Banyak yang mengira kekuatan itu soal otot yang menonjol, suara yang lantang, atau keberanian melawan musuh di medan pertempuran. Tapi Rasulullah memberikan definisi yang jauh lebih dalam dan menyejukkan:

"Orang yang kuat bukanlah yang menang dalam gulat, tetapi orang yang kuat adalah yang mampu menahan dirinya ketika marah."
(HR. Bukhari dan Muslim)

Marah adalah bagian dari fitrah manusia. Ia muncul saat kezaliman terjadi, saat harapan hancur, atau saat kata-kata menusuk tanpa ampun. Tapi di saat itulah, kita diberi dua pilihan: meledak atau menahan. Dan yang memilih menahan, ialah mereka yang sebenarnya menang.

Menahan amarah bukan berarti lemah. Justru di situlah letak keberanian yang sesungguhnya. Sebab lebih mudah melemparkan kata kasar daripada menahan lidah. Lebih gampang membalas daripada memaafkan. Tapi tidak semua orang sanggup menguasai dirinya.

Orang yang mampu menahan amarahnya sedang berlatih untuk menjadi pemimpin bagi dirinya sendiri.
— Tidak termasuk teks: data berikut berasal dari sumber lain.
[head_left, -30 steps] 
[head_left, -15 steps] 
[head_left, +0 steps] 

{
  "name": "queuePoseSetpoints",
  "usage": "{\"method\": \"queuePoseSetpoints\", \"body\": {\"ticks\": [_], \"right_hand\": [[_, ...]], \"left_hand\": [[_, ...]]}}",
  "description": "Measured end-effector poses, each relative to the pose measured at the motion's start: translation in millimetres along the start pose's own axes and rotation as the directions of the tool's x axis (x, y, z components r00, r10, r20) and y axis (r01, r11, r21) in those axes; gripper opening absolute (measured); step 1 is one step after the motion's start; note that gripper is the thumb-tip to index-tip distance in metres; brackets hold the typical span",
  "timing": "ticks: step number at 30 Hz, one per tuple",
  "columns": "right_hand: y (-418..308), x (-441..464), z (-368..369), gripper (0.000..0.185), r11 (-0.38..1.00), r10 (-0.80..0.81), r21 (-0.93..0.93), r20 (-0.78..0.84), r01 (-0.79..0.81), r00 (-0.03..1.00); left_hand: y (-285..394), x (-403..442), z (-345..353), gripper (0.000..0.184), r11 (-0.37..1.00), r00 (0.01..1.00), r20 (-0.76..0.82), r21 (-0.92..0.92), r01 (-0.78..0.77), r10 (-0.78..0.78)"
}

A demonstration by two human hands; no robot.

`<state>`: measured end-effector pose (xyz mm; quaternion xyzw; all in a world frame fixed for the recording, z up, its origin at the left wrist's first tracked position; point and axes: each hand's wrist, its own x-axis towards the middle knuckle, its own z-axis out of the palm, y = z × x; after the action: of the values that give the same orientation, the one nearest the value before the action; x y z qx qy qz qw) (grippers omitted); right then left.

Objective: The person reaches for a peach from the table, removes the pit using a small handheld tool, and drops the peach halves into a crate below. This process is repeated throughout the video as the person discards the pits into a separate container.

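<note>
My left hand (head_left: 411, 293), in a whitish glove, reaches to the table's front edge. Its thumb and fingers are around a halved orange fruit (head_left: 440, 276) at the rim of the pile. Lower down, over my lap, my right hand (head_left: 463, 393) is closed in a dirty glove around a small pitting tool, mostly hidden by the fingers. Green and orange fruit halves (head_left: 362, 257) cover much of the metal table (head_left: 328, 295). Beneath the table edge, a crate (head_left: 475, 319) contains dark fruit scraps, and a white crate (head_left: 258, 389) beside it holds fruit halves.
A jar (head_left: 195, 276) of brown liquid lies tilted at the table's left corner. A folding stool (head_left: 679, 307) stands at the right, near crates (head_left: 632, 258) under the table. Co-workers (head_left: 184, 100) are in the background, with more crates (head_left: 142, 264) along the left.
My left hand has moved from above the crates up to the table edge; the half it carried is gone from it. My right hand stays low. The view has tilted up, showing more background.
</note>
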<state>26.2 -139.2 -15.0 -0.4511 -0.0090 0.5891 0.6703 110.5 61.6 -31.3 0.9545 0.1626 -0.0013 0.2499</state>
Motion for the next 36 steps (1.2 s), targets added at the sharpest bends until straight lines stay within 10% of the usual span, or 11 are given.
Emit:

Ia tidak dikuasai oleh emosi, melainkan memimpin emosinya agar tetap dalam kendali. Ia tahu bahwa sekali saja amarah dilepaskan tanpa kendali, bisa menghancurkan apa yang telah dibangun dengan cinta selama bertahun-tahun.

Dalam Al-Qur’an, Allah menyebut orang yang menahan amarah sebagai orang yang bertakwa:

“...dan orang-orang yang menahan amarahnya dan memaafkan (kesalahan) orang lain. Allah menyukai orang-orang yang berbuat kebaikan.”
(QS. Ali ‘Imran: 134)

Menahan marah bukan hanya menjaga hubungan antarmanusia, tapi juga membangun tangga menuju ridha Allah. Karena orang yang menahan amarahnya sedang berusaha menyerahkan kendali hatinya kepada Tuhan, bukan pada nafsu.

Jadi, jika hari ini kamu sedang dipancing oleh kemarahan, tarik napas. Diam sejenak. Lalu ingat: kekuatanmu bukan terletak pada seberapa keras kamu membalas, tapi pada seberapa dalam kamu mampu bersabar.

Itulah kekuatan sejati. Dan orang-orang yang memilikinya mereka adalah pemenang yang hakiki.